Of all task-negative regions, only the posterior cingulate cortex showed common effects between age, CBF and performance in predicting BOLD activation in the Cattell task. In this region, age-related reduction in CBF and performance correlated with less deactivation in the posterior cingulate cortex. The posterior cingulate cortex did not show unique effects between performance and BOLD activity, suggesting a mechanism different from the one observed in task-positive regions, likely reflecting a non-neuronal origin of the effects (see also “Unique effects of performance, age and CBF in Cattell task”). While the deactivation of the default network in young adults is thought to reflect suppression of neuronal activity (Fox et al., 2018a), in the present study, some of the poor performing older adults showed an over-activation, not less deactivation. This again suggests a different involvement of the posterior cingulate cortex in older adults compared to young adults, for instance, signals of non-neuronal origin caused by physiological artifacts (Birn et al., 2006) or ‘vascular steal’ (Shmuel et al., 2002). Taken together, these findings may reflect compromised vasodilatory reserve, resulting in an inefficient redirection of resources from task-positive regions to task-negative regions in the attempt to meet higher energy demands in task-positive regions, perhaps reflecting blood flow-dependent glycolysis and oxidative metabolism. The breadth of these associations is consistent with theories of vasoactive and cardiovascular regulation of cerebral blood flow (Digernes et al., 2017a; Sobczyk et al., 2014a).

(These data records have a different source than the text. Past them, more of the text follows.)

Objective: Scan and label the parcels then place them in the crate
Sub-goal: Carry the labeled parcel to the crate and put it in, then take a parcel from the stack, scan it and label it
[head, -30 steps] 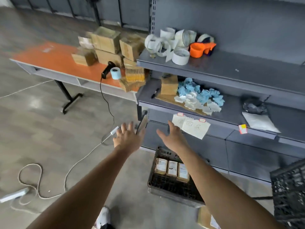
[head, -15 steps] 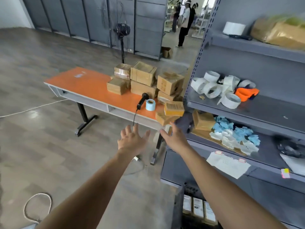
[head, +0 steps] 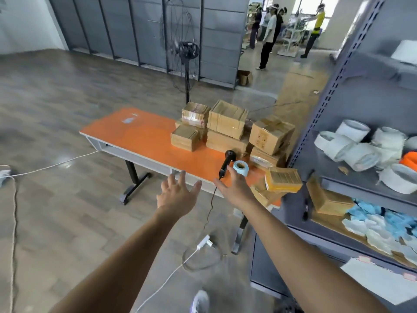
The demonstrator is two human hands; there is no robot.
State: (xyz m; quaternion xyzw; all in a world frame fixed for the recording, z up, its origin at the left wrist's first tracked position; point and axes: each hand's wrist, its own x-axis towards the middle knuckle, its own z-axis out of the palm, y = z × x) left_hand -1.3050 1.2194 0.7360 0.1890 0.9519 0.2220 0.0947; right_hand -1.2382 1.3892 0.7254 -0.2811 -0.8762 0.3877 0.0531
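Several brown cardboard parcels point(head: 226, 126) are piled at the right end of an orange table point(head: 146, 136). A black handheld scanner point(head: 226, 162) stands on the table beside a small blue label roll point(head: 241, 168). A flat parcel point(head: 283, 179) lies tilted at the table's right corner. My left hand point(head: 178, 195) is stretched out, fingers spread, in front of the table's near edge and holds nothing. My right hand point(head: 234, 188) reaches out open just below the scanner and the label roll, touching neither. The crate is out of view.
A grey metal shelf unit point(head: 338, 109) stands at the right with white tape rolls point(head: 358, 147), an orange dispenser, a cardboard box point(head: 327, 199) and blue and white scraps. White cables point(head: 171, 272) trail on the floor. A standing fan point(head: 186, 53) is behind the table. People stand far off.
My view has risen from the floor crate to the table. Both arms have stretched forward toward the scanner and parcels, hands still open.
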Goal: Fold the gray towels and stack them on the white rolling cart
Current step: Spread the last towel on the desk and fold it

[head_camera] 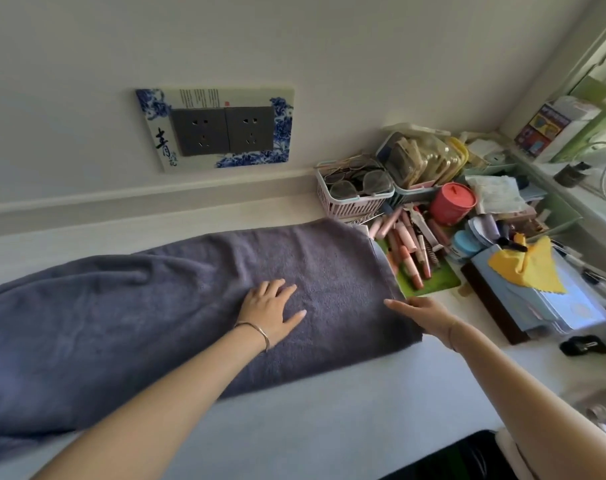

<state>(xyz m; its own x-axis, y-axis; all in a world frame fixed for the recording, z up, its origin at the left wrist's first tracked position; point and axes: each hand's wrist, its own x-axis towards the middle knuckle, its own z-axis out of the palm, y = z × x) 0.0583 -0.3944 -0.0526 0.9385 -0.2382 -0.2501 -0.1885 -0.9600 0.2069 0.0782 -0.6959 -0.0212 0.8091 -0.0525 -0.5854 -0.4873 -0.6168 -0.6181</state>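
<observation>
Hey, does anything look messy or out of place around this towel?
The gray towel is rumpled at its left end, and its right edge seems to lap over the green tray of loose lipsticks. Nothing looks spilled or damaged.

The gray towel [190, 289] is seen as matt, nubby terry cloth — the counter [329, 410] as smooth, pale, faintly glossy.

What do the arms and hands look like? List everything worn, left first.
Both arms are bare, with no sleeves in view. The left hand wears a thin metal bangle at the wrist. The right hand has a faint thin band at its wrist; its material is unclear. No gloves or rings show.
</observation>
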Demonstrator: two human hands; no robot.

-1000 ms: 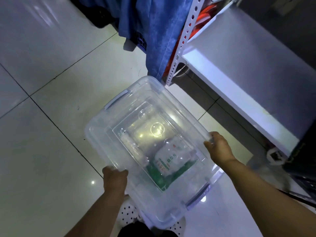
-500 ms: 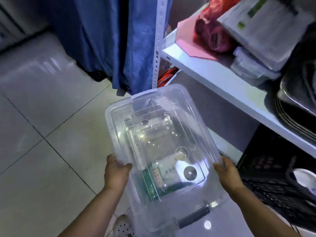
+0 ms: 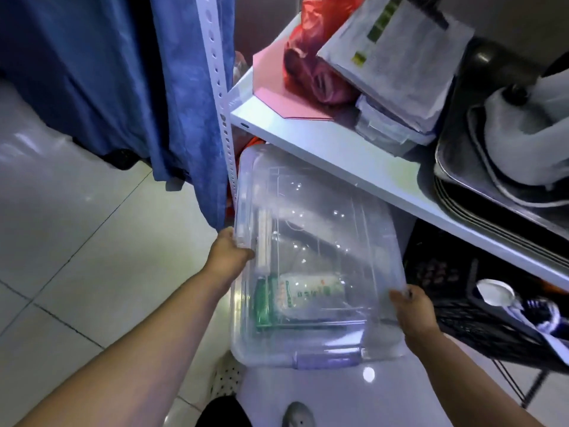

4.2. Vascular Confounding effects of CBF on task-related activity

Only a portion of the age differences in performance-independent BOLD activation were associated with CBF decreases. Furthermore, the effects were observed in non-classical demand network task-positive and task-negative regions not showing unique associations between performance and BOLD activity, namely the fusiform gyrus and the posterior cingulate cortex (Figure 4, orange regions). This is consistent with the view that differences in baseline CBF can affect the sign and the magnitude of the evoked BOLD signal, without affecting changes in the underlying neural activity (Brown et al., 2003b; Eric R. Cohen et al., 2002; Stefanovic et al., 2006b). We extend prior findings by showing that only a portion of the CBF effects can introduce such a behaviourally irrelevant bias; other parts of the CBF variance might be related to behaviour-relevant signal, highlighting that differences in CBF could be important in their own right. Unlike the normalisation approach described in Introduction to control for CBF differences, the current commonality framework allows partition of CBF effects into effects of interest and effects of no interest. We propose that modelling the effects of age on baseline CBF, and in general cerebrovascular and neurovascular health (Kamen A Tsvetanov et al., 2020), has implications for the interpretation of fMRI studies of ageing, whereby it can improve brain-behaviour relationships and provide a viable mechanistic account of maintaining and improving cognitive function in old age.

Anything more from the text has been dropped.